Task objective — Only the lines with "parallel" in the entries below belong in the answer; please copy them.

======

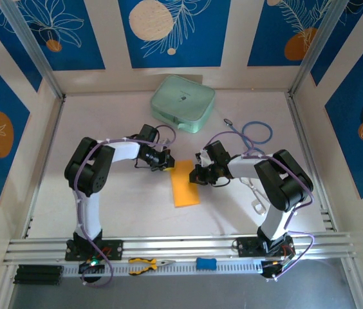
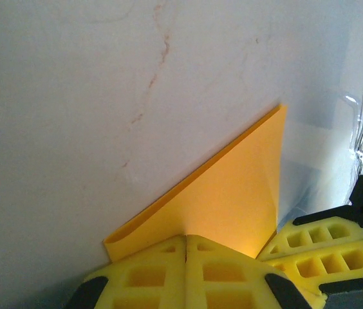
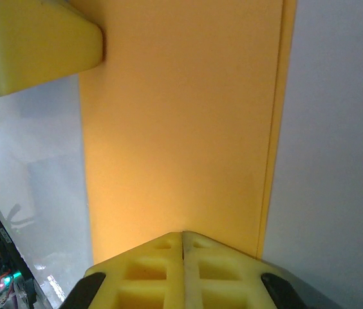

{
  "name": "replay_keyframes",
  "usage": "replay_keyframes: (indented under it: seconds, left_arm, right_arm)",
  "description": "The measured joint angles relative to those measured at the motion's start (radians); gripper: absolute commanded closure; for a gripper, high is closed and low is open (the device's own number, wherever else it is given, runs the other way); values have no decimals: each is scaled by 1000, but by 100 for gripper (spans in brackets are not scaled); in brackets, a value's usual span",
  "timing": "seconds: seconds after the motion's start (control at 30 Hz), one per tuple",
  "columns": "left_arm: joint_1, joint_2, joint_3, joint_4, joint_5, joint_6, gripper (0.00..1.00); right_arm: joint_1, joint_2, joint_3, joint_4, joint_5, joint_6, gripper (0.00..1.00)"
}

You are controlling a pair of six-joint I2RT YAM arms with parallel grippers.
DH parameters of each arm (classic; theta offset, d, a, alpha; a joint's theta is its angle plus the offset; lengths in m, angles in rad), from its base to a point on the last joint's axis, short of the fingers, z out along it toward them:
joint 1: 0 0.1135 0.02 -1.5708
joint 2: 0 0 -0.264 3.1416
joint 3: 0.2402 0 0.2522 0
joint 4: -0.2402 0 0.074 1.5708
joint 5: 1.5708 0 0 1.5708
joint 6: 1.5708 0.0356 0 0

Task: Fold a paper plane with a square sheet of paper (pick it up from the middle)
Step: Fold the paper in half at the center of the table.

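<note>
Right wrist: smooth, folded orange paper point(image 3: 181, 129).

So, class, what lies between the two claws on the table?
The folded orange paper: its far end sits between the left claw and right claw, clearest in the top view.

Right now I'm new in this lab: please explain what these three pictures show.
These are two robot arms bolted to a table. One picture looks down from above; the other two come from a camera on each wrist. On the table lie an orange-yellow sheet of paper, folded, and a pale green case; pliers rest on the near rail. The left gripper and right gripper are shut, tips at the paper's far end; pinching or just pressing, I cannot tell.
</note>
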Motion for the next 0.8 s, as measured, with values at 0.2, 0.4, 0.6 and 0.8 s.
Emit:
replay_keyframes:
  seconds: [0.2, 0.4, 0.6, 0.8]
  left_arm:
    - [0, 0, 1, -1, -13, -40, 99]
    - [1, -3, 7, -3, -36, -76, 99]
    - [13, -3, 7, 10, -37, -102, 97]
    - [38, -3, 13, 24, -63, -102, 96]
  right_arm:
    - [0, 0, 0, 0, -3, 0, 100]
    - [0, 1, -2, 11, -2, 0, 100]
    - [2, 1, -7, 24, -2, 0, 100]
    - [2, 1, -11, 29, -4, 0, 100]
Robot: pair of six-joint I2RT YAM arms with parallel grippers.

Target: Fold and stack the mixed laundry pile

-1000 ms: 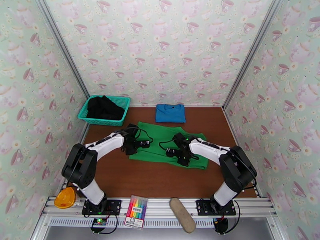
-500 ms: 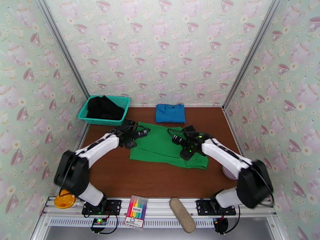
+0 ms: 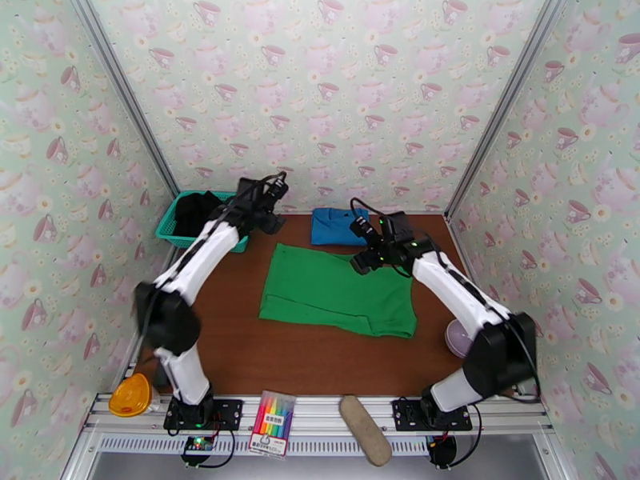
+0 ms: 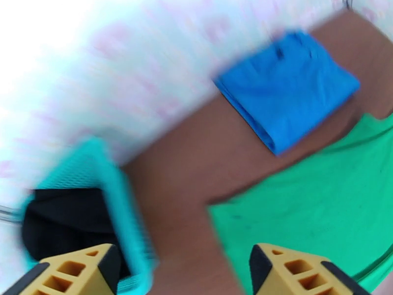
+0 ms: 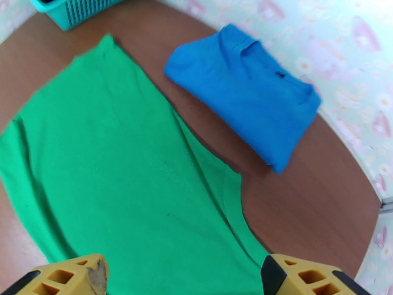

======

Result below —
You are controlling a pair of six-joint I2RT YAM arms with parallel grippers.
Robot: pair of six-joint I2RT YAM arms with parallel grippers.

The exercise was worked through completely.